Your instructions:
Let your answer be the line containing "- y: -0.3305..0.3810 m" and every line below it to the end of the records, copied exactly.

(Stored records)

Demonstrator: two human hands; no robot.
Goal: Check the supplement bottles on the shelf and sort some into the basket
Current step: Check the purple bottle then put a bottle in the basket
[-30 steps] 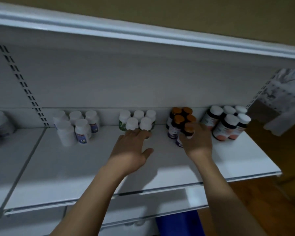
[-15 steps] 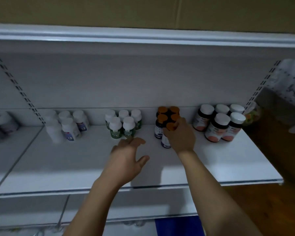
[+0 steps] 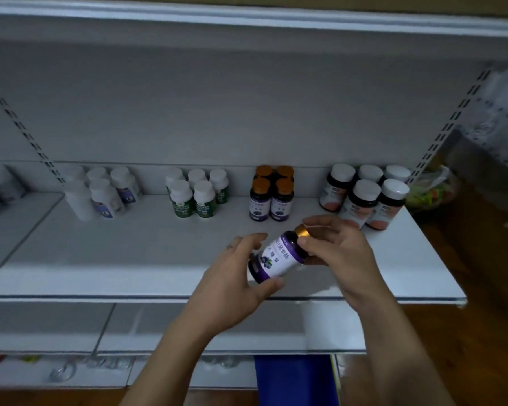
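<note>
Over the front of the white shelf [image 3: 129, 259], my left hand [image 3: 232, 284] curls its fingers round the base of the purple bottle [image 3: 276, 259] and my right hand [image 3: 339, 250] pinches its neck. The long axis is tilted, with the gold cap [image 3: 302, 230] up-right, nearest the right fingers.

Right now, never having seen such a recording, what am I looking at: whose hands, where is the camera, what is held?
There is no machine: a person wears one camera on the head, looking down at two bare hands. The left hand and right hand together hold a tilted purple-labelled bottle with a gold cap above a white shelf. At its back stand four groups of bottles: white ones, green-labelled ones, orange-capped ones and dark white-capped ones.
</note>
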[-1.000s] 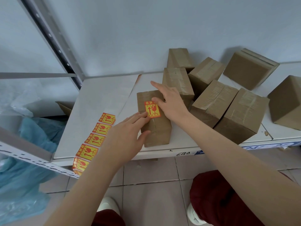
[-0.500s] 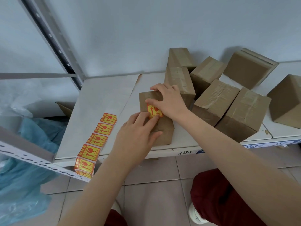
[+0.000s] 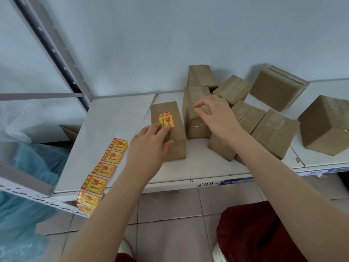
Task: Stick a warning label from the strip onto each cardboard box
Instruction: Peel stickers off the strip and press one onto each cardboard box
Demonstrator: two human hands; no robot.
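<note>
pressing labelled box (image 3: 176, 148) with flat left hand (image 3: 149, 143) near shelf (image 3: 117, 114) front edge. right hand (image 3: 217, 118) curls over neighbouring box (image 3: 196, 129), grip unclear

Plain brown was shown by the cardboard boxes (image 3: 273, 133), banded with glossy tape. The warning label (image 3: 166, 120) was printed yellow with a red border and red glass and arrow marks, as were 5 labels on the strip (image 3: 102, 173) at 8 o'clock of it. The shelf (image 3: 117, 118) was painted white. A teal plastic bag (image 3: 28, 167) was seen at 9 o'clock, dark red trousers (image 3: 255, 233) at 5 o'clock.
</note>
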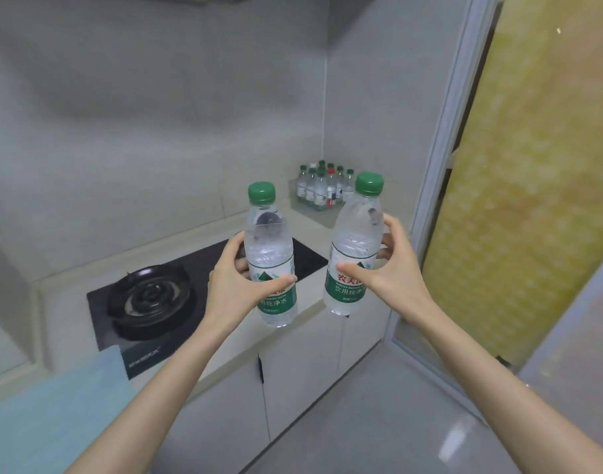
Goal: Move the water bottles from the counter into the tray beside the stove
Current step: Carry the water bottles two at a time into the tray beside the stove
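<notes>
Water bottle no. 1 (269, 254) is up in the air, gripped by the left hand (238, 278). The thumb lies across the front of the green label and the fingers curl round the far side. Cap green, bottle upright, liquid clear. From my view it hangs in front of the right end of the stove (149, 299) and the front edge of the tabletop (310, 290).

Water bottle no. 2 (355, 244) is gripped the same way by the right hand (392, 268), thumb on the label, fingers wrapped behind. I note a slight tilt, with the cap leaning to the right. It is also off the tabletop. The two bottles are near each other but not touching.

Tray (322, 218): clear-walled, set in the back corner of the tabletop, just past the right end of the stove. I log a cluster of small bottles (322, 186) standing upright in it, mostly green caps, one red cap (331, 171). I cannot get an exact count, as they overlap.

Other entries: black glass stove with one burner in view; pale blue cloth (54, 405) at lower left; white cabinet doors (293, 371) under the tabletop; a sliding door frame (440, 165) with a yellow patterned panel (532, 165) on the right.
</notes>
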`<action>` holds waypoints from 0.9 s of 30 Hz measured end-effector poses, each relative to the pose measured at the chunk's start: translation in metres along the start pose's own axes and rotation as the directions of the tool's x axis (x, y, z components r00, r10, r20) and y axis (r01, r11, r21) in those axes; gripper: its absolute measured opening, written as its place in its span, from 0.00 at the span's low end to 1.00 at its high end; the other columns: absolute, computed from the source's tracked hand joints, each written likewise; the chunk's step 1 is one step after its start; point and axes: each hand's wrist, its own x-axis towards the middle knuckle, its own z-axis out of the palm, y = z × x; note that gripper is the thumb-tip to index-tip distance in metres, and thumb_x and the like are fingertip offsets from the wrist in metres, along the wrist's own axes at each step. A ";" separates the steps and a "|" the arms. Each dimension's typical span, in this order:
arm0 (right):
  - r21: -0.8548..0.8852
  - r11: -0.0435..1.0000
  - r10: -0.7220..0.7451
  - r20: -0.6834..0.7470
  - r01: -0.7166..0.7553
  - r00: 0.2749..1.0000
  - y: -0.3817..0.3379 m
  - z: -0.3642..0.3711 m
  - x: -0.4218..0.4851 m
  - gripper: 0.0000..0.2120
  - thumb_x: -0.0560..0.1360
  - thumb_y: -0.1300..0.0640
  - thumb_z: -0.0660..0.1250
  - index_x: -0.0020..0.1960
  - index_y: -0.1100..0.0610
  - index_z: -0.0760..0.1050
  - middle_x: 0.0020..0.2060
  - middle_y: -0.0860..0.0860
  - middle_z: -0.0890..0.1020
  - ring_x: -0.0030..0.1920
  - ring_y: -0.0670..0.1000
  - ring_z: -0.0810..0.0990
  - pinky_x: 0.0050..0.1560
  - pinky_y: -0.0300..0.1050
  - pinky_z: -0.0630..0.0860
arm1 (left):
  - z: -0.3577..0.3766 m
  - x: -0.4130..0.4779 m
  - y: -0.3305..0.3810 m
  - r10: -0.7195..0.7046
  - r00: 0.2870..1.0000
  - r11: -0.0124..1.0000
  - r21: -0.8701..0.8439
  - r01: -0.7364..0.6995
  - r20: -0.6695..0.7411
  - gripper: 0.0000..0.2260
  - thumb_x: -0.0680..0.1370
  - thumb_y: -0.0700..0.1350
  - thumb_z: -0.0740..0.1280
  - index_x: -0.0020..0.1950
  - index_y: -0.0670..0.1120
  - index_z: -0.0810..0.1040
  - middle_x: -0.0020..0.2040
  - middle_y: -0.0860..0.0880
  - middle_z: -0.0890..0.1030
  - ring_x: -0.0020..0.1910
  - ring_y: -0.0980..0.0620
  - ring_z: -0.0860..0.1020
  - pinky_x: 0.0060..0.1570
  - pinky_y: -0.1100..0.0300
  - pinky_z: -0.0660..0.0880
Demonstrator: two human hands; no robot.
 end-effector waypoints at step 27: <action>0.001 0.995 0.099 0.036 -0.099 0.994 0.227 -0.058 0.432 0.39 0.64 0.58 0.80 0.68 0.49 0.62 0.58 0.48 0.77 0.48 0.41 0.78 0.41 0.36 0.74 | 0.255 0.420 -0.079 -0.051 0.998 0.997 -0.063 0.048 -0.036 0.39 0.55 0.49 0.83 0.61 0.61 0.69 0.52 0.53 0.84 0.50 0.55 0.83 0.52 0.49 0.80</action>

Task response:
  - y: -0.3305..0.3810 m
  - r10: -0.7195..0.7046
  - r00: 0.2870..1.0000
  - r11: -0.0124..1.0000
  - r21: -0.8701..0.8439
  - r01: -0.7364..0.6995
  - r20: -0.6695..0.7411
  - gripper: 0.0000..0.2260
  - thumb_x: -0.0680..0.1370
  - thumb_y: -0.0700..0.1350
  - thumb_z: -0.0740..0.1280
  - index_x: -0.0020..0.1950
  - index_y: -0.0670..0.1120
  - index_z: -0.0810..0.1040
  - middle_x: -0.0020..0.2040
  - middle_y: -0.0860..0.0880
  - middle_z: -0.0890..0.1030
  - ring_x: -0.0020..0.1910
  - ring_y: -0.0980..0.0620
  - ring_z: -0.0860..0.1020
  - pinky_x: 0.0060..0.1570
  - pinky_y: -0.1100..0.0300
  - pinky_z: -0.0660..0.0880
Demonstrator: two human hands; no robot.
 end-effector waypoints at step 27: <action>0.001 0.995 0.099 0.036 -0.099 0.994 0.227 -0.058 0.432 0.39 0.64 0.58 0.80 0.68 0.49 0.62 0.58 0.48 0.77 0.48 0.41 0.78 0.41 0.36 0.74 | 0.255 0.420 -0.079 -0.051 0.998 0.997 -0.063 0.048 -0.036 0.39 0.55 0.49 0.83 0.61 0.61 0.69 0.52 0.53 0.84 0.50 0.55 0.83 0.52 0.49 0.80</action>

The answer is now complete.